Inicialmente, se sustentava a inconstitucionalidade da contribuição para o SAT
alegando, principalmente, que: (i) os arts. 3º, inciso II, da Lei nº 7.787, de 30.06.1989, e 22,
inciso II, da Lei nº 8.212, de 24.07.1991, teriam criado uma nova contribuição previdenciária
por meio de lei ordinária, com base de cálculo diversa daquela prevista no art. 195, inciso I, da
Constituição Federal de 1988 (CF/88), o que violaria o disposto no art. 154, inciso I, da CF/88
(que exige lei complementar para instituição de novas fontes de custeio destinadas à Seguridade
Social); e (ii) apesar de a lei ordinária ter estabelecido as alíquotas aplicáveis (1, 2 ou 3%)
segundo o grau de risco da atividade preponderante das empresas, ela (lei ordinária) não teria
definido o conceito de atividade preponderante nem os critérios para o enquadramento do grau
de risco das atividades, não tendo, portanto, definido os contornos para a quantificação da
contribuição; a definição do conceito de atividade preponderante e o enquadramento nos graus
de risco (que define a alíquota para fins de recolhimento da contribuição) teriam sido deixados
a cargo do Poder Executivo, o que violaria o princípio da legalidade.
No entanto, tais argumentos foram afastados pelo Plenário do STF no julgamento do
Recurso Extraordinário (“RE”) nº 343.446/SC, em 20.03.2003, de que foi relator o Ministro
CARLOS VELLOSO, em que foi reconhecida, expressamente, a constitucionalidade da
contribuição para o SAT e a legitimidade da delegação ao Poder Executivo para a definição do
conceito de “atividade preponderante” e o enquadramento das atividades nos respectivos graus
de risco (leve, médio ou grave).
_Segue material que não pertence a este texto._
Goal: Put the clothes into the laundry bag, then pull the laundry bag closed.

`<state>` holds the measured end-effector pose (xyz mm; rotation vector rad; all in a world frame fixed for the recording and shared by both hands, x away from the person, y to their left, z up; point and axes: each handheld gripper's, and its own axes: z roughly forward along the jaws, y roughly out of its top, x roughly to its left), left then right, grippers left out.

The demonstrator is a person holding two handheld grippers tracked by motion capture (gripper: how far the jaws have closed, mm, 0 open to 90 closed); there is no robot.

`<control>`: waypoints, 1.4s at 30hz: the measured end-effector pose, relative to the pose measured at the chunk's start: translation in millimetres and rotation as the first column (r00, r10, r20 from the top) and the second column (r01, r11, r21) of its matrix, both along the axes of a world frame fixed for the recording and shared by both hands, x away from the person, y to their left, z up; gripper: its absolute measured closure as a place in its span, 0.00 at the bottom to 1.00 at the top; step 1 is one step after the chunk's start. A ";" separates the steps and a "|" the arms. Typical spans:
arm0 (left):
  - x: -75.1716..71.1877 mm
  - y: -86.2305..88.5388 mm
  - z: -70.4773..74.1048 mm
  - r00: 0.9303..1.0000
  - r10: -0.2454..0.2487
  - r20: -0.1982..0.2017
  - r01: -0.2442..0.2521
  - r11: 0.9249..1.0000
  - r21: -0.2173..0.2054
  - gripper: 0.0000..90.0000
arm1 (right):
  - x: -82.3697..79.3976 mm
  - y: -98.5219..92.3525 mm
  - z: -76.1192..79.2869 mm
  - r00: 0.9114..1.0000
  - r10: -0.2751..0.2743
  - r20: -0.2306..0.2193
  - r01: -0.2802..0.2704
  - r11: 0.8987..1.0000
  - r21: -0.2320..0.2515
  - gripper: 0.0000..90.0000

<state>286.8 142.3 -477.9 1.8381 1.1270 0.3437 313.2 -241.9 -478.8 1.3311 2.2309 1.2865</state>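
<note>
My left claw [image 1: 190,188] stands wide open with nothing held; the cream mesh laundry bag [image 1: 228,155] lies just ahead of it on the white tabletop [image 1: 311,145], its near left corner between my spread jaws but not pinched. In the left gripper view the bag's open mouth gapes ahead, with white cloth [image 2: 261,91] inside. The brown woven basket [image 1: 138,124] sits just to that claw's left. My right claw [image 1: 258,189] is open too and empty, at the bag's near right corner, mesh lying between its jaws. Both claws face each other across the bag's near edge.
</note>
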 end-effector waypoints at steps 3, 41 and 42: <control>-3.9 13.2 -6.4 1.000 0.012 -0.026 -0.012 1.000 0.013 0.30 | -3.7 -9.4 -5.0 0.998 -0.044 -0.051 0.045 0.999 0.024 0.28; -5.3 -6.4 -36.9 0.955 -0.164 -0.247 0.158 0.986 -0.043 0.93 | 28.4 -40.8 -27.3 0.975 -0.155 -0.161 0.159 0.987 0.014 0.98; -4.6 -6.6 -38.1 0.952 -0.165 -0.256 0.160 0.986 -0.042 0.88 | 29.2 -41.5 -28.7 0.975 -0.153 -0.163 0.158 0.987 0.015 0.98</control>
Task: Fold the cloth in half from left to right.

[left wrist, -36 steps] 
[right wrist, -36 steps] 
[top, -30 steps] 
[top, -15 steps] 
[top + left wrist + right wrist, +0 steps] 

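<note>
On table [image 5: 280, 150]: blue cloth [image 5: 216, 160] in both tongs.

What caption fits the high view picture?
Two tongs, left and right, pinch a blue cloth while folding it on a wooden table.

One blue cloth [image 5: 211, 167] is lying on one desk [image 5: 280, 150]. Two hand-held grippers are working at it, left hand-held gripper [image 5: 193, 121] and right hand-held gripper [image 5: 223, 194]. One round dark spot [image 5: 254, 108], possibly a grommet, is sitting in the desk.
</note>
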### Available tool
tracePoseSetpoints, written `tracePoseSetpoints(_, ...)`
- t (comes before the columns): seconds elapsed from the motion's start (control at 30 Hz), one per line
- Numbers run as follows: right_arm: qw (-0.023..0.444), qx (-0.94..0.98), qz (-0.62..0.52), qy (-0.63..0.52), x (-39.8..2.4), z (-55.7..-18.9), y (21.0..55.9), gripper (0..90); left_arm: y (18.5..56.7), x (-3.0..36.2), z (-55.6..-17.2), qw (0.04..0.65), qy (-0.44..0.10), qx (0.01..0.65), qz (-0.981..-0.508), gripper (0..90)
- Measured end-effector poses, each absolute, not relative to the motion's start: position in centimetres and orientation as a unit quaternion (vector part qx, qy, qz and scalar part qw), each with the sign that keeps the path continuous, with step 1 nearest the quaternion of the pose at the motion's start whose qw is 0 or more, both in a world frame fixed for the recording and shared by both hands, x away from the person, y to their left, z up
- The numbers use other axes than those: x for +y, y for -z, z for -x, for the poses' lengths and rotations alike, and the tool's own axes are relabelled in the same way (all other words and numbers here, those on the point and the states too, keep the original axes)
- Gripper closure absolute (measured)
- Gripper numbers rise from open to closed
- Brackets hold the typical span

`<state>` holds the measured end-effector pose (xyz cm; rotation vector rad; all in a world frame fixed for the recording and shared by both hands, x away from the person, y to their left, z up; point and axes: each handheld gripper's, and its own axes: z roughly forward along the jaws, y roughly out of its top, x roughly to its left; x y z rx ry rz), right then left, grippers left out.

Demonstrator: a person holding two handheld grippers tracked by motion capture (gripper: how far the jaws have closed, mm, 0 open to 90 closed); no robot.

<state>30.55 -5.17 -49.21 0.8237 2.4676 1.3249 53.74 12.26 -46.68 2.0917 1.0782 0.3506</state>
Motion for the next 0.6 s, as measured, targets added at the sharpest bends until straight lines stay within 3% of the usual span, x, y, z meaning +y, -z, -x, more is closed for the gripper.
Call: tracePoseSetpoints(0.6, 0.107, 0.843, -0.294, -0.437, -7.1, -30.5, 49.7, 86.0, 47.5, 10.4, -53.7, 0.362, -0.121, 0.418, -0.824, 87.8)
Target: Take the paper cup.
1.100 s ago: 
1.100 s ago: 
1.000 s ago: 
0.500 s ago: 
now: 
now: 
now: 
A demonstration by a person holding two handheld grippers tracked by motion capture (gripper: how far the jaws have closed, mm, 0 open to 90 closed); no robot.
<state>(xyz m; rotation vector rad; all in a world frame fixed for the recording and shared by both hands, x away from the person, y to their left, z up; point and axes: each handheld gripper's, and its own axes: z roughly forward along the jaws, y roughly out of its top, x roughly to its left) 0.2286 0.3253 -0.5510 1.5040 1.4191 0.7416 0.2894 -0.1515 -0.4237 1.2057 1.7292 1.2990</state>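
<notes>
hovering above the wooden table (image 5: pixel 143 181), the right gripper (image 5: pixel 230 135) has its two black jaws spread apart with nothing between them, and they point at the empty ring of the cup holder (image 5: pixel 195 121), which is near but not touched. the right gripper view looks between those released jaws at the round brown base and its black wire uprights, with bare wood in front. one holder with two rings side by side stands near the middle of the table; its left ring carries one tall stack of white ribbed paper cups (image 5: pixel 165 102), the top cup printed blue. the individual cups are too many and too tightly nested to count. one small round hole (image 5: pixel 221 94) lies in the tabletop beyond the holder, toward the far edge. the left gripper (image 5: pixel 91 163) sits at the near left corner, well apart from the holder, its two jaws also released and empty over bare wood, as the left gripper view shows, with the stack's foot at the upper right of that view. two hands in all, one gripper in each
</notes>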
Confira-se a ementa do referido Acórdão:
EMENTA: - CONSTITUCIONAL. TRIBUTÁRIO. CONTRIBUIÇÃO: SEGURO
DE ACIDENTE DO TRABALHO SAT. Lei nº 7.787/89, arts. 3º e 4º; Lei nº
8.212/91, art. 22, II, redação da Lei nº 9.732/98. Decretos 612/92, 2.173/97 e 3.048/99.
CF., artigo 195, § 4º; art. 154, II; art. 5º, II; art. 150, I.
I Contribuição para o custeio do Seguro de Acidente do Trabalho SAT: Lei nº
7.787/89, art. 3º, II, art. 22, II: alegação no sentido de que são ofensivos ao art. 195, §
4º, c/c art. 154, I, da Constituição Federal: Improcedência. Desnecessidade de
observância da técnica da competência residual da União. CF., art. 154, I.
Desnecessidade de lei complementar para instituição da contribuição para o SAT.
II O art. 3º, II, da Lei nº 7.787/89, não é ofensivo ao princípio da igualdade, por isso
que o art. 4º da mencionada Lei 7.787/89 cuidou de tratar desigualmente os desiguais.
III As Leis 7.787/89, art. 3º, II, e 8.212/91, art. 22, II, definem, satisfatoriamente,
todos os elementos capazes de fazer nascer a obrigação tributária válida. O fato de a
lei deixar para o regulamento a complementação dos conceitos de ‘atividade
preponderante’ e ‘grau de risco leve, médio e grave’, não implica ofensa ao princípio
da legalidade genérica, C.F., art. 5, II, e da legalidade tributária, C.F., art. 150, I.